● **Work instruction**: Please report how many lines in the following material hold the string "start", giving only the number.

● **Dataset excerpts**:
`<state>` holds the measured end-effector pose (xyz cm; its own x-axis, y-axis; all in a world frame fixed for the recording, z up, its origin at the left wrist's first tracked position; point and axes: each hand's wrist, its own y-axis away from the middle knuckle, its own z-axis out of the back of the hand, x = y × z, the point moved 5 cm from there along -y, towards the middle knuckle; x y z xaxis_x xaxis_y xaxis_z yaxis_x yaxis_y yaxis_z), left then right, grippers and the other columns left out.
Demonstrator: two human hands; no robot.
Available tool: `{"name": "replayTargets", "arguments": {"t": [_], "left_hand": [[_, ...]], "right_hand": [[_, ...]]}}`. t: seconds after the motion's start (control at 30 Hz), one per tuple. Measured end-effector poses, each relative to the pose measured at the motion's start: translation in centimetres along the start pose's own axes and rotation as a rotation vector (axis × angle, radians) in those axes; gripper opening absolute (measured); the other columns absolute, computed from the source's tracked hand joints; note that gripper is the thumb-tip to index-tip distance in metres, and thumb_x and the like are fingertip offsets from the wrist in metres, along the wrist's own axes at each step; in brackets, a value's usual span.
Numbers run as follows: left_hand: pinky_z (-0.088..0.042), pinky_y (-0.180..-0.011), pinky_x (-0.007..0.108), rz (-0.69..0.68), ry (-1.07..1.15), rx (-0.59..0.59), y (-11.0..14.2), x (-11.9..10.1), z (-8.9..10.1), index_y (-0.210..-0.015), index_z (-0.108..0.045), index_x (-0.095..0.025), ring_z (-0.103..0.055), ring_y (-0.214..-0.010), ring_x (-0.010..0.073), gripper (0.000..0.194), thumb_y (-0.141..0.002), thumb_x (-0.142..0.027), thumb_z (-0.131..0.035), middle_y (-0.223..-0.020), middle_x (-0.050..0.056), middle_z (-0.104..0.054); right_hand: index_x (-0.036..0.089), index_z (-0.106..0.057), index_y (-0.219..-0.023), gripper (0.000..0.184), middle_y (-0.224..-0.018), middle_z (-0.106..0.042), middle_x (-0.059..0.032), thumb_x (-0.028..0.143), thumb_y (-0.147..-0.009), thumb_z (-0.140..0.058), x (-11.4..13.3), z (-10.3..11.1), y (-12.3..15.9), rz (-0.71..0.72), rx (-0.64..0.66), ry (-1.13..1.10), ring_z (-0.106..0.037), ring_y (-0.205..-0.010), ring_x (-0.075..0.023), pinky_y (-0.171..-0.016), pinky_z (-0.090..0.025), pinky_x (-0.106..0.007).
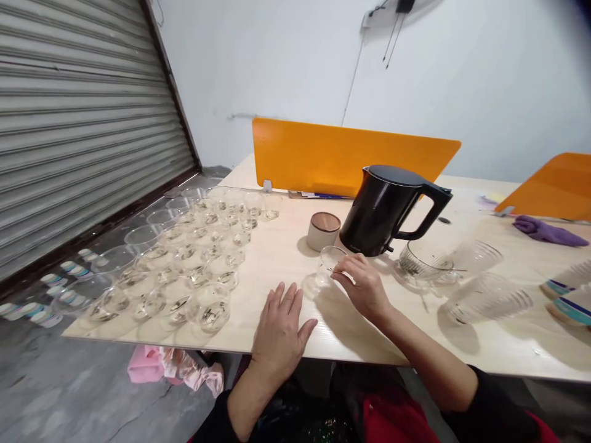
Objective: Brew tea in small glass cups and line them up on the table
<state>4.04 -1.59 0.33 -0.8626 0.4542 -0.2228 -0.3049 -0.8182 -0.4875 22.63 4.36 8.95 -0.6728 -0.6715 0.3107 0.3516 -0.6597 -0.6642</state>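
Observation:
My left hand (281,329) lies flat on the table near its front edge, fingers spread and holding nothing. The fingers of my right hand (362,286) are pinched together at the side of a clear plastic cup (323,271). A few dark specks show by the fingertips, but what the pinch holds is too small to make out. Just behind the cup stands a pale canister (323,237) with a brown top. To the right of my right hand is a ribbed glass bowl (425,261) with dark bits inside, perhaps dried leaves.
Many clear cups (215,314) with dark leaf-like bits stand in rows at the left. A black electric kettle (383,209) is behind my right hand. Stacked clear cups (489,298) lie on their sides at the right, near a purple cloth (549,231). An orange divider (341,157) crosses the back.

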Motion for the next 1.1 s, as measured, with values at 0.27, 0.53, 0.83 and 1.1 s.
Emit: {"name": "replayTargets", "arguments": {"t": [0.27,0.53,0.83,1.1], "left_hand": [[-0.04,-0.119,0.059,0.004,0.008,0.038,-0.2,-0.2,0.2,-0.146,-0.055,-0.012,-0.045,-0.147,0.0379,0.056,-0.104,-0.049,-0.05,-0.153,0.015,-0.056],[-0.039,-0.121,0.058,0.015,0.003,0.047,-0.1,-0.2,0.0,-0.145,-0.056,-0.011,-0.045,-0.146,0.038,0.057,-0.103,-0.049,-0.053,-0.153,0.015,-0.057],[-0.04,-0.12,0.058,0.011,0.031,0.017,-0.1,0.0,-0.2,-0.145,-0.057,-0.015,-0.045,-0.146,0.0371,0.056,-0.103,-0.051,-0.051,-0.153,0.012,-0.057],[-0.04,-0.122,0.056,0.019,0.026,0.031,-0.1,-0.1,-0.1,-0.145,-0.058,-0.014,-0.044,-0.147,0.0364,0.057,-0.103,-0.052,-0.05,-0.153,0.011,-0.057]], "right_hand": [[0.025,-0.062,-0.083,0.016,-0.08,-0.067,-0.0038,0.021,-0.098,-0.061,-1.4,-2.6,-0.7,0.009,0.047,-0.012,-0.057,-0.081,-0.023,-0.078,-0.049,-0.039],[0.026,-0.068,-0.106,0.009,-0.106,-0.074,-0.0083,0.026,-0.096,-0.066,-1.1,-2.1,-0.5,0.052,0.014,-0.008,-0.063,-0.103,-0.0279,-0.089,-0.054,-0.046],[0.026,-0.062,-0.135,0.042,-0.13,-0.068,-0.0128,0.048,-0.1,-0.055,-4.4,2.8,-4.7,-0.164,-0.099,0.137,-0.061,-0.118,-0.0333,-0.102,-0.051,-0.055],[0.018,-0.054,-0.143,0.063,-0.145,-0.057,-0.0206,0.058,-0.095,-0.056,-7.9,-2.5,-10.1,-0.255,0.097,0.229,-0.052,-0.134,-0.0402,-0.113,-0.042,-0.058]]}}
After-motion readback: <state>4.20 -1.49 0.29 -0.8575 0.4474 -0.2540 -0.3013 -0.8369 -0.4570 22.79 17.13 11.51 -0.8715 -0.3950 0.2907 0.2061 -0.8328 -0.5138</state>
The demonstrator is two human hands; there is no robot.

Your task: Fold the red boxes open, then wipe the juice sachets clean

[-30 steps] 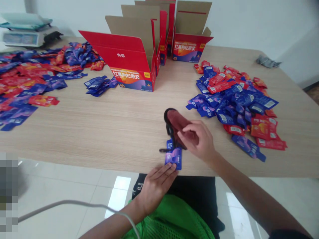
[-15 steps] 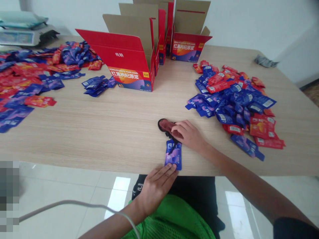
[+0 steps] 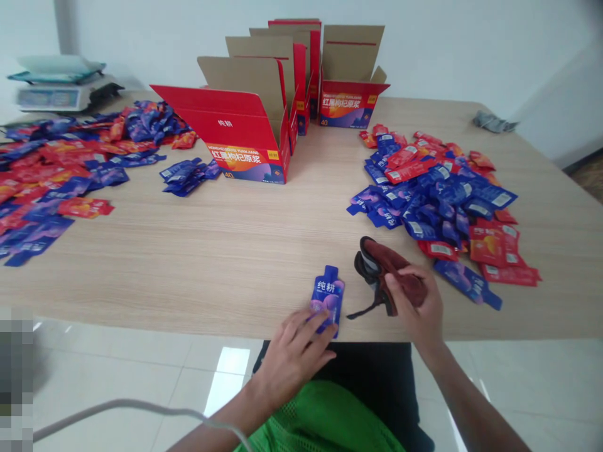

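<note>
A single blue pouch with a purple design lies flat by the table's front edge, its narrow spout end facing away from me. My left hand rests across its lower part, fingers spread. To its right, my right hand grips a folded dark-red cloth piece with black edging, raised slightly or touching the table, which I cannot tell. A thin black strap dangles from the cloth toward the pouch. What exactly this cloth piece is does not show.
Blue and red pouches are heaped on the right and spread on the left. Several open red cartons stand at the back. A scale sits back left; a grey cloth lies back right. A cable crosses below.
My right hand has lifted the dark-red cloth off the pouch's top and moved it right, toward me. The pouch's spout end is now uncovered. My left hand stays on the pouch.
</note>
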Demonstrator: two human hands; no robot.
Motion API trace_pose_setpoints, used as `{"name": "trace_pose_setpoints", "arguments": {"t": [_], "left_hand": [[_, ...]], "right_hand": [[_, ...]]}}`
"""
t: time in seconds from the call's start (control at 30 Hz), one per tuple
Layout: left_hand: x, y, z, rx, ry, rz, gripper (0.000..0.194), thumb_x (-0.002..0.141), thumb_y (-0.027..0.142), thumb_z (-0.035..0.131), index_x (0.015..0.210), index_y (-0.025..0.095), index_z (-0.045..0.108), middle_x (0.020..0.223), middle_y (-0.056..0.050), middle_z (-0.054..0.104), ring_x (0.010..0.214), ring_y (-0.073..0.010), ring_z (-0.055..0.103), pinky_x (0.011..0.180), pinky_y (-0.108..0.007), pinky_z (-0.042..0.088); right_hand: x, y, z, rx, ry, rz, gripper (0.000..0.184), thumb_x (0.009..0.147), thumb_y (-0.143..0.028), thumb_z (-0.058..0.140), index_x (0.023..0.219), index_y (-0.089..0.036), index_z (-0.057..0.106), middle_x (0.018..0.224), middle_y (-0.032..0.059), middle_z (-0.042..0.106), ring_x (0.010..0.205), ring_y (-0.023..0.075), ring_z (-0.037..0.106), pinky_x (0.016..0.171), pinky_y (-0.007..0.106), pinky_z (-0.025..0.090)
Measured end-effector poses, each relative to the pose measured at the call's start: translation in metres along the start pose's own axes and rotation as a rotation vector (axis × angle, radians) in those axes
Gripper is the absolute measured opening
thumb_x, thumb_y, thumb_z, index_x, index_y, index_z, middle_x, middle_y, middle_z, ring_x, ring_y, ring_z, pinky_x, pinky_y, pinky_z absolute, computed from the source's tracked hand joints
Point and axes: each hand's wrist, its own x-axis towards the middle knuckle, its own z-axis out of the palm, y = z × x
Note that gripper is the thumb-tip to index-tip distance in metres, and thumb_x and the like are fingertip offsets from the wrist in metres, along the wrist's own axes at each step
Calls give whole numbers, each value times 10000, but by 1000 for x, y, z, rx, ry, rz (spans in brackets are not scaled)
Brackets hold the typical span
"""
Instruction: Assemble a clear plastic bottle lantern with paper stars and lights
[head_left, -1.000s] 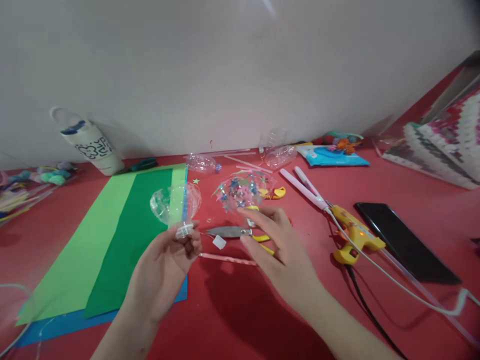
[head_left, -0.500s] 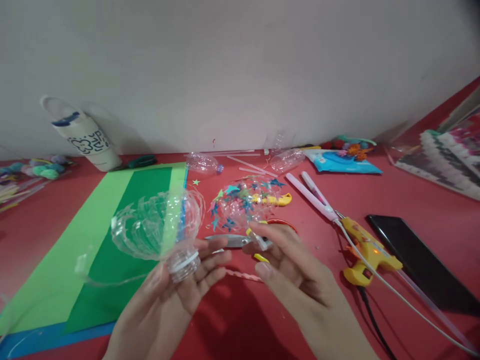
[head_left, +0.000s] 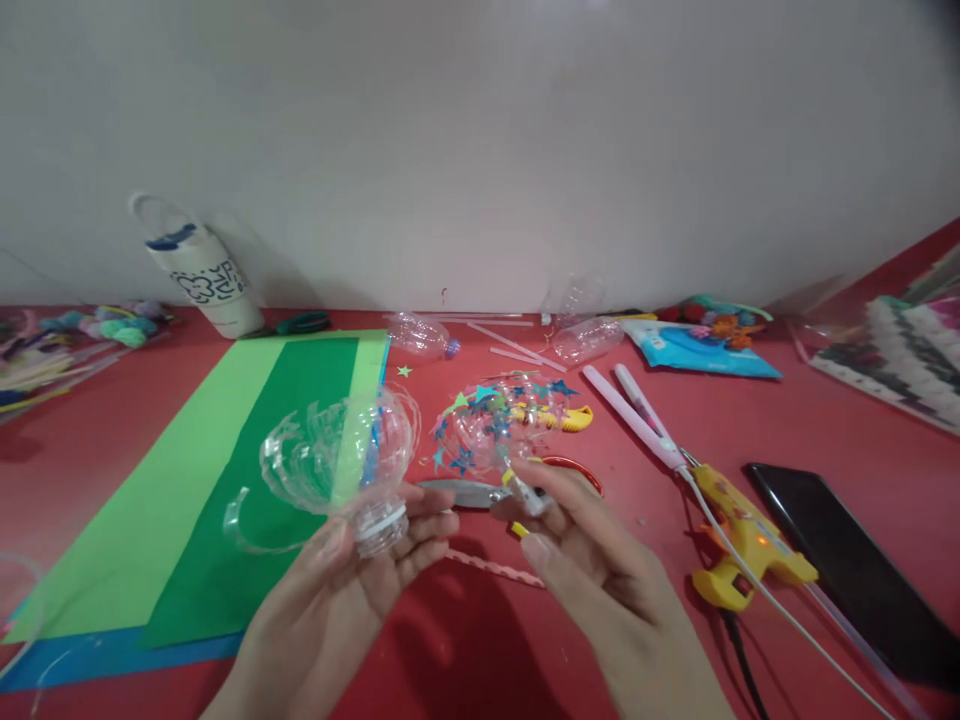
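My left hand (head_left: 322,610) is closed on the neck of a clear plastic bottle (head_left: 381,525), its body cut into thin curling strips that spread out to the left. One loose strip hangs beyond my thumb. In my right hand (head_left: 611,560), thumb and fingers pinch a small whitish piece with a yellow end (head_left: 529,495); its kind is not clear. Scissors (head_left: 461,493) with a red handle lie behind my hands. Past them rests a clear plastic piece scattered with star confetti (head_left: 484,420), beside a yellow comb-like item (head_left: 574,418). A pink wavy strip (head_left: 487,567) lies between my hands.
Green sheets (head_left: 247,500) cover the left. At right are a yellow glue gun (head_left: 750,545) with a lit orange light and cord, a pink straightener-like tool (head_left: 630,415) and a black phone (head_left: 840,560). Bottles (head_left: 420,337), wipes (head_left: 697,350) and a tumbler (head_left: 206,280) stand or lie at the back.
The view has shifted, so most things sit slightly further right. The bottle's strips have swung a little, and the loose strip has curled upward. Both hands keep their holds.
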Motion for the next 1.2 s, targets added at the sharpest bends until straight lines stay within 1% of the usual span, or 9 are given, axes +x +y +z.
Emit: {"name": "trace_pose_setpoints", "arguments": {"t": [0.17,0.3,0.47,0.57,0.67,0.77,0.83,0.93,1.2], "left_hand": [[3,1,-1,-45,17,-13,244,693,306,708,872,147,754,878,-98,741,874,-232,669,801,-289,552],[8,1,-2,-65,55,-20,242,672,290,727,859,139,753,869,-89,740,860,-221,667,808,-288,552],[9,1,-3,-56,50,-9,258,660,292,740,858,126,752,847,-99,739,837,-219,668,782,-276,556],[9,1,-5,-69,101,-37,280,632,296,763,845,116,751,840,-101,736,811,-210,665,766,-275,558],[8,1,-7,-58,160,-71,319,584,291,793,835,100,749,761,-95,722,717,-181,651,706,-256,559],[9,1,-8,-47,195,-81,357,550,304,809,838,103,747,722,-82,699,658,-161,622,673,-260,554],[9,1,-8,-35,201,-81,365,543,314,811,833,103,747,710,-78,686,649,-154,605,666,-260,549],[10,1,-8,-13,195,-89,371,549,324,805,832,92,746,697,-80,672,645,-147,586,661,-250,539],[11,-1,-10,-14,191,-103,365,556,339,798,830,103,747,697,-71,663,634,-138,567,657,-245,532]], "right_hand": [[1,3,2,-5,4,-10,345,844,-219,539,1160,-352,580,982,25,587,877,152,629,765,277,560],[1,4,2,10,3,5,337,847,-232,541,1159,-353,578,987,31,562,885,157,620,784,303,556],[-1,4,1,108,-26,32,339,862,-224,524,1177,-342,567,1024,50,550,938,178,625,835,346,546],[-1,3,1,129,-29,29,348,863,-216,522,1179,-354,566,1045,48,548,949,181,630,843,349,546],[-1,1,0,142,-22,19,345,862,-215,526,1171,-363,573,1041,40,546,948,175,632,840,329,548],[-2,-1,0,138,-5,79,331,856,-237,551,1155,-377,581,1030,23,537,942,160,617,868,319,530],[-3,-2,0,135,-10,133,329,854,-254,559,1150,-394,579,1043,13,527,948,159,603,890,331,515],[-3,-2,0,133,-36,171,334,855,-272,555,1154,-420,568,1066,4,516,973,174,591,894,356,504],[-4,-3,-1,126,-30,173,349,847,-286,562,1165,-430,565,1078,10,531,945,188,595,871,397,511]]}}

● **Solution to this problem**: 3